WHAT THE TASK ASKS: A verbatim repeat of the lines below is required, with the pictures removed.

DATA SECTION:

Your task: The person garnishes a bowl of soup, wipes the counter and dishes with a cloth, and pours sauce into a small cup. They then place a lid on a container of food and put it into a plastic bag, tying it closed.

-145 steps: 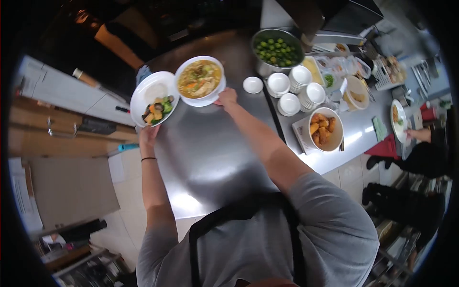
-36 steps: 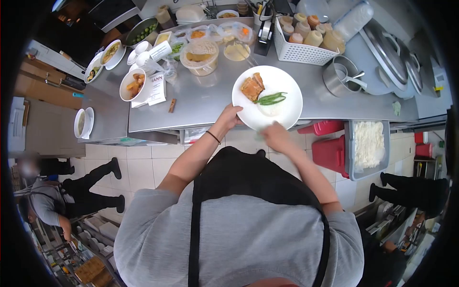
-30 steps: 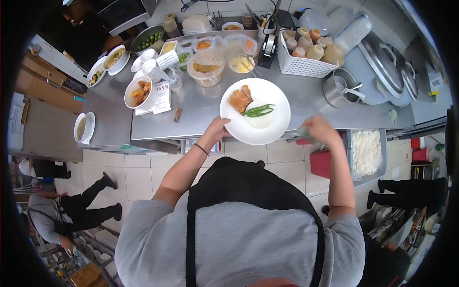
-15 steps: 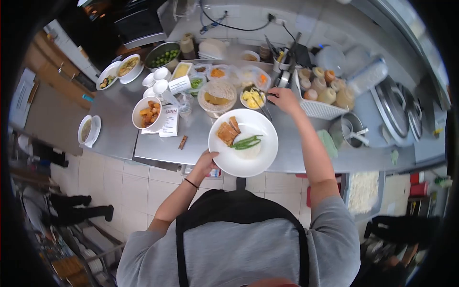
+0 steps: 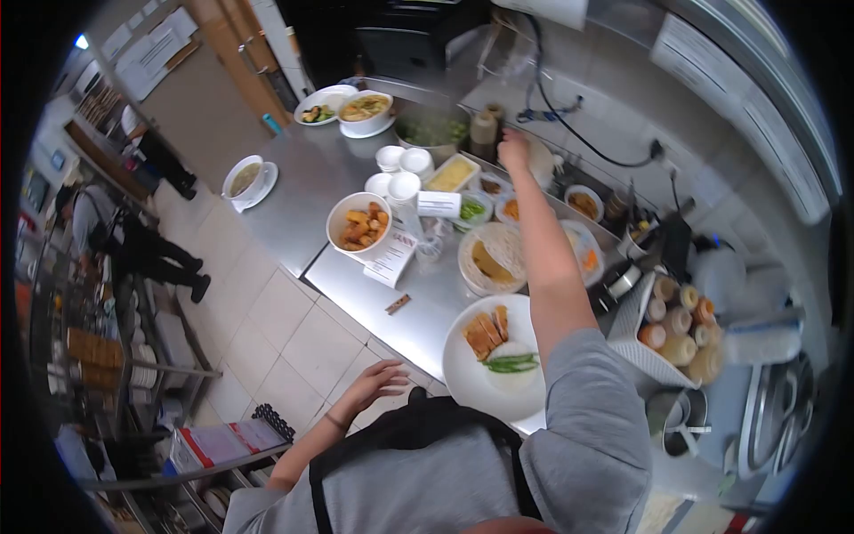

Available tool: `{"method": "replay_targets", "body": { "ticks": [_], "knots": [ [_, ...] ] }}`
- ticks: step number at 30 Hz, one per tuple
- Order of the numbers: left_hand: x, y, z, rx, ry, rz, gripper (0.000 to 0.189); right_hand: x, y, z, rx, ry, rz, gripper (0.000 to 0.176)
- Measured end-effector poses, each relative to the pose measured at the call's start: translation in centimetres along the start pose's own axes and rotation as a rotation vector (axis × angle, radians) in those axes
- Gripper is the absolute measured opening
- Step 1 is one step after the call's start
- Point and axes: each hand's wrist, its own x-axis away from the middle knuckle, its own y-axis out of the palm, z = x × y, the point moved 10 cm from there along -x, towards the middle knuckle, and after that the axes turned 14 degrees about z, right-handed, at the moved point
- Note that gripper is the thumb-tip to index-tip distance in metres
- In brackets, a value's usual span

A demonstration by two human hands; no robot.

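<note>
1. Your left hand point(image 5: 372, 384) hangs off the near edge of the bench point(image 5: 311, 182), over the tiled floor. Its grip is spread, the fingers apart and holding nothing. It is near the white plate point(image 5: 470, 387) but does not touch it.
2. The white plate rests at the bench's near edge and carries fried slices point(image 5: 485, 331), green beans point(image 5: 511, 362) and rice. Your right forearm passes above its right side.
3. Just beyond the plate stand a round tub point(image 5: 492, 260) and, to the right, a white basket of squeeze bottles point(image 5: 680, 334).
4. Left of the tub are a paper ticket point(image 5: 391, 256) and a white bowl of fried pieces point(image 5: 358, 227).
5. Your right hand point(image 5: 513, 149) reaches to the far back of the bench, just beside a brown bottle point(image 5: 483, 131). You cannot tell whether its grip is spread or pressed together.
6. At the far corner sit a bowl of soup point(image 5: 365, 109) and a vegetable plate point(image 5: 318, 107).
</note>
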Motion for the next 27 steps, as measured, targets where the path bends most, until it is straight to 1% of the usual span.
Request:
{"method": "replay_targets", "body": {
  "ticks": [1,3,4,5,6,7,8,9,10,11,12,13,14,15,16,17,19,21,23,24,25,26,27],
  "knots": [
    [0.9,-3.3,-0.8,0.003,0.006,0.106,0.033,-1.3,1.2,0.6,0.053,0.002,0.046,0.030],
    [2.9,-11.1,-4.5,0.017,0.034,0.360,0.033,-3.0,6.0,1.3,0.157,0.029,-0.171,0.024],
    [4.6,-14.8,-6.9,0.020,0.030,0.494,0.033,-3.5,6.1,0.9,0.198,0.041,-0.160,0.020],
    [6.3,-18.1,-9.8,0.013,0.018,0.631,0.029,-4.0,6.3,0.3,0.186,0.027,-0.168,0.020],
    [8.2,-21.7,-13.9,-0.009,-0.054,0.745,0.028,-5.0,5.3,0.0,0.166,0.033,-0.048,0.022],
    [9.7,-25.0,-18.5,-0.019,-0.127,0.817,0.027,-5.9,4.5,0.0,0.146,0.042,0.073,0.027],
    [12.2,-26.3,-20.7,-0.096,-0.154,0.879,0.022,-6.7,5.1,0.3,0.137,0.035,0.066,0.027],
    [14.6,-26.7,-21.9,-0.172,-0.185,0.938,0.018,-7.5,5.7,1.3,0.093,0.092,0.062,0.035],
    [17.1,-26.3,-22.1,-0.371,-0.256,0.982,0.015,-8.2,6.3,2.3,0.051,0.150,0.057,0.044],
    [19.1,-25.7,-21.7,-0.572,-0.327,1.016,0.016,-9.2,6.5,2.3,0.047,0.145,0.050,0.044],
    [16.8,-29.1,-30.4,-1.192,-0.178,0.660,0.018,-9.9,7.9,1.3,0.134,0.057,-0.140,0.053],
    [16.2,-24.7,-27.8,-1.793,0.135,0.403,0.020,-10.1,9.7,0.7,0.222,-0.032,-0.328,0.061],
    [16.2,-24.7,-28.4,-1.789,0.134,0.405,0.020,-10.4,10.5,1.0,0.281,-0.042,-0.336,0.063],
    [17.5,-27.1,-29.5,-1.403,-0.041,0.645,0.020,-10.4,10.6,0.7,0.282,-0.045,-0.335,0.063],
    [19.1,-29.2,-31.6,-0.996,-0.204,0.843,0.020,-9.9,10.5,0.2,0.357,-0.073,-0.324,0.062],
    [19.1,-30.4,-32.8,-0.844,-0.243,0.895,0.019,-9.7,10.1,-0.2,0.431,-0.099,-0.310,0.061],
    [17.3,-30.8,-31.9,-0.748,-0.203,0.866,0.017,-9.7,9.7,-0.4,0.444,-0.113,-0.317,0.057],
    [15.1,-30.1,-28.9,-0.658,-0.134,0.817,0.019,-9.7,9.2,-0.3,0.462,-0.128,-0.323,0.055],
    [13.2,-28.8,-25.7,-0.621,-0.110,0.782,0.020,-9.9,8.4,-0.2,0.376,-0.135,-0.253,0.052],
    [13.3,-27.7,-23.5,-0.535,-0.184,0.833,0.022,-9.2,7.4,-0.5,0.383,-0.137,-0.253,0.052],
    [13.5,-27.2,-22.7,-0.451,-0.260,0.880,0.024,-8.1,4.8,-2.2,0.276,-0.148,-0.171,0.053],
    [12.9,-27.4,-22.8,-0.453,-0.261,0.871,0.024,-7.2,2.3,-4.0,0.169,-0.159,-0.087,0.054],
    [12.0,-27.5,-22.6,-0.466,-0.238,0.851,0.024,-6.2,1.5,-4.4,0.178,-0.155,-0.088,0.054]
  ]
}}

WORKED SOLUTION:
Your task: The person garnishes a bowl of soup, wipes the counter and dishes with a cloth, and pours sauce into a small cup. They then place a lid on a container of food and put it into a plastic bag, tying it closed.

-145 steps: 
-36 steps: 
-30 steps: 
-15 steps: 
+0 steps: 

Available tool: `{"method": "replay_targets", "body": { "ticks": [_], "knots": [ [_, ...] ] }}`
- ticks: step number at 30 Hz, one per tuple
- Order of the numbers: left_hand: x, y, z, rx, ry, rz, gripper (0.000 to 0.189); right_hand: x, y, z, rx, ry, rz, gripper (0.000 to 0.176)
- Measured end-effector poses, each relative to the pose measured at the call's start: translation in centimetres along the start pose's own axes and rotation as a rotation vector (axis × angle, radians) in those axes
- Gripper is the absolute measured opening
- Step 1 is one step after the call's start
- Point and axes: each hand's wrist, its own x-axis away from the middle knuckle, its own y-axis out of the palm, z = x × y, the point moved 10 cm from there along -x, towards the middle knuckle, and after that the axes turned 14 degrees about z, right-handed, at the moved point
- Note that gripper is the thumb-tip to index-tip distance in metres
- In brackets, a value's usual span

A demonstration by two human hands; no robot.

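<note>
1. Your left hand point(image 5: 372, 384) hangs off the near edge of the bench point(image 5: 311, 182), over the tiled floor. Its grip is spread, the fingers apart and holding nothing. It is near the white plate point(image 5: 470, 387) but does not touch it.
2. The white plate rests at the bench's near edge and carries fried slices point(image 5: 485, 331), green beans point(image 5: 511, 362) and rice. Your right forearm passes above its right side.
3. Just beyond the plate stand a round tub point(image 5: 492, 260) and, to the right, a white basket of squeeze bottles point(image 5: 680, 334).
4. Left of the tub are a paper ticket point(image 5: 391, 256) and a white bowl of fried pieces point(image 5: 358, 227).
5. Your right hand point(image 5: 513, 149) reaches to the far back of the bench, just beside a brown bottle point(image 5: 483, 131). You cannot tell whether its grip is spread or pressed together.
6. At the far corner sit a bowl of soup point(image 5: 365, 109) and a vegetable plate point(image 5: 318, 107).
</note>
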Motion for the next 27 steps, as measured, targets where the path bends most, until it is straight to 1% of the usual span.
Request:
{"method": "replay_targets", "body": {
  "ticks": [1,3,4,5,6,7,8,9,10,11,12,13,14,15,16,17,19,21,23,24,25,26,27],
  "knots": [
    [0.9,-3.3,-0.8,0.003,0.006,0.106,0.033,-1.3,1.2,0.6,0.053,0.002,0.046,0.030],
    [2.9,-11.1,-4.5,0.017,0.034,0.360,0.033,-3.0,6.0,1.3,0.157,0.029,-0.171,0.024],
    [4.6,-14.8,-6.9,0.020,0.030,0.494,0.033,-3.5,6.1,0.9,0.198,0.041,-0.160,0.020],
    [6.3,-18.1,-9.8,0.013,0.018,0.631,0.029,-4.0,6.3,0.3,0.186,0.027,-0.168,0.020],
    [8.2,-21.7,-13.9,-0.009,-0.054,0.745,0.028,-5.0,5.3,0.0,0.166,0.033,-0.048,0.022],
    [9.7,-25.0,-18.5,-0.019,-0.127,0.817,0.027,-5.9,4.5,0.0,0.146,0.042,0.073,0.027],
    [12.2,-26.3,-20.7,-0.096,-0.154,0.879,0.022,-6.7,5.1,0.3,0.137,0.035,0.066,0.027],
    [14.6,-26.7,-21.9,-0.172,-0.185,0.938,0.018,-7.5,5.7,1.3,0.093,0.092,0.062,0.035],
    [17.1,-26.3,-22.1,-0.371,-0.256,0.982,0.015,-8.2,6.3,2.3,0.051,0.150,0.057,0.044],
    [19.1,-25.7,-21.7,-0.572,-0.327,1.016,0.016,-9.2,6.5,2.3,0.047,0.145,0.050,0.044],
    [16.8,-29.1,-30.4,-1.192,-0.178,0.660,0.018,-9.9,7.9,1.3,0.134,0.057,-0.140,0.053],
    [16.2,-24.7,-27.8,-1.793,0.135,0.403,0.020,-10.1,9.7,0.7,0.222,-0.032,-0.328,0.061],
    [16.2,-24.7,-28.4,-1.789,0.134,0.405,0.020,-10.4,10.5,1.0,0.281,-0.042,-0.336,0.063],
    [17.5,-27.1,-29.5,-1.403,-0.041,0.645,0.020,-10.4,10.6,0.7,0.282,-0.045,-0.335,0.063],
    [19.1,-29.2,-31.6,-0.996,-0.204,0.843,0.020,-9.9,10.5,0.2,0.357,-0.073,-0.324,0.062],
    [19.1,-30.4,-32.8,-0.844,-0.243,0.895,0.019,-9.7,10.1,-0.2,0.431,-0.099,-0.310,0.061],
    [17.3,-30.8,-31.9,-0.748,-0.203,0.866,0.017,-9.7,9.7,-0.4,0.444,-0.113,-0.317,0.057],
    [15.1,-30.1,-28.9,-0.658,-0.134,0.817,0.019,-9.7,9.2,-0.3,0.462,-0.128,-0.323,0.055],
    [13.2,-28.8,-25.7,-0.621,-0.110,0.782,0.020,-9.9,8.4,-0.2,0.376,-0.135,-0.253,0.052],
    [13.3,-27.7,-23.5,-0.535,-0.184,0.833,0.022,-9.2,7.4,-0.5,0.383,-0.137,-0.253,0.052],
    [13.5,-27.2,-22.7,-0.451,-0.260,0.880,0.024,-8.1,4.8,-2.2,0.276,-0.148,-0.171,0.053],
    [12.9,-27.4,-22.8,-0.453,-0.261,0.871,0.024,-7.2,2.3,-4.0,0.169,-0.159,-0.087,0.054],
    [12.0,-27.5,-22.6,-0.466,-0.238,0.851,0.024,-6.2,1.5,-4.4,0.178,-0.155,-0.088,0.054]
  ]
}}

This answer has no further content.